Author Archives: david

What is a neural network?

A friend asked for articles to explain neural networks to business people, and I couldn’t find any articles I liked, so I decided to write one. This was originally written in my notebook, but it fits the format here better, so I’ve moved it over.


Neural networks are very hot right now, and people seem to treat them as a magic black box that can solve any problem. Unfortunately, while neural networks are a powerful and useful tool, they are much more limited than their popular representation would suggest, and I’d like to give you a bit of a sense of what they are, why they’re useful, and where that use falls down.

The following are the most important things to understand about neural networks:

  • Neural networks are an interesting implementation technique for a well studied set of problems.
  • Neural networks do not allow a machine to “think” in any general sense – they are mostly useful for implementing simple decision procedures and predictive models, but they do not do any general reasoning or planning (they may be used as components in systems that do though).
  • Neural networks are only as good as the data you give them.

What do neural networks do?

The general problem that neural networks solve is called machine learning. This is a somewhat misleading term because how machines “learn” in this sense doesn’t map that well to how humans learn. Machine learning is really just a particular type of automated statistics that can be used to make simple predictions and decisions based on similarity to previously observed data. There are many ways to do machine learning, and any given instance of it is a particular algorithm, a precise set of rules that describe how the computer “learns” in this particular problem.

Any machine learning always starts with some set of data that we “train” on. In the same way that “learning” is misleading, “training” is also misleading. The analogy is that we are teaching the machine to do something by showing it lots of examples, but the reality is more that a program does statistics to determine patterns in the data that it can use to make predictions later.

Typically we present this to the machine learning algorithm as a collection of features, which are a way of breaking down the objects we want to work on into a set of numeric or categorical (i.e. one of a small number of possibilities) properties.
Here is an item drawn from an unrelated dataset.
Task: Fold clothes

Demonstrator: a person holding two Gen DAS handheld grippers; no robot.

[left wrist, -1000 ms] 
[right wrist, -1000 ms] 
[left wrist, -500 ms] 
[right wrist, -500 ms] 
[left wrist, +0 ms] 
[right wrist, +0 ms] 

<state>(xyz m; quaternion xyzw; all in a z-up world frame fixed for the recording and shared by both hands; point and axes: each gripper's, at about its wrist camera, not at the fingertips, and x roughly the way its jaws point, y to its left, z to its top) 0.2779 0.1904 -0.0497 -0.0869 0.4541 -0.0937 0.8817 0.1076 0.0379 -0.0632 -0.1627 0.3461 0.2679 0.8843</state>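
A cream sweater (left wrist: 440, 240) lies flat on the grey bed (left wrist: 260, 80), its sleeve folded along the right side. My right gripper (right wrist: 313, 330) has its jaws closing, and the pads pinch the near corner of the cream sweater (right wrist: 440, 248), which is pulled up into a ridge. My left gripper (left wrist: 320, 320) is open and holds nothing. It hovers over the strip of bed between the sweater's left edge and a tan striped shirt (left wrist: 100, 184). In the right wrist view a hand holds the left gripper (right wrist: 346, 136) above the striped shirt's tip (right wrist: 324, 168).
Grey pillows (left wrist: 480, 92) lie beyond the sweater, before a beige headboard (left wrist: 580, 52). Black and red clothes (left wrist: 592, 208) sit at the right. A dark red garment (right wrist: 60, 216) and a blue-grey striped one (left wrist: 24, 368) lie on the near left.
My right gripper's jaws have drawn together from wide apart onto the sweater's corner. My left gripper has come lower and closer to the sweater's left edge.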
For example:

  • We might represent an image as red-green-blue integer values for each pixel.
  • We might represent a person in terms of “age”, “country of birth”, “gender”.
  • We might represent a piece of text as a “bag of words”, which counts the number of times each word appears in it.

All decisions made by the machine learning process are based only on these features – two things that are somehow different in a way not captured by their features will still get the same result. Features are not intended to fully represent the things we study, but capture some aspects of it that we think are important and should be sufficient to predict the results we want to know. The process of turning real world things into useful features is something of an art, and is often as or more important than the actual machine learning you do.

Once we have turned our data set into features, we train on it. This is the process of taking our data set and turning it into a model that we will use as the basis of our future decisions. Sometimes we do this with the data presented entirely up front, and sometimes the algorithm is designed so that it can learn as you go. The former is much more common, especially with neural networks, but both approaches are possible.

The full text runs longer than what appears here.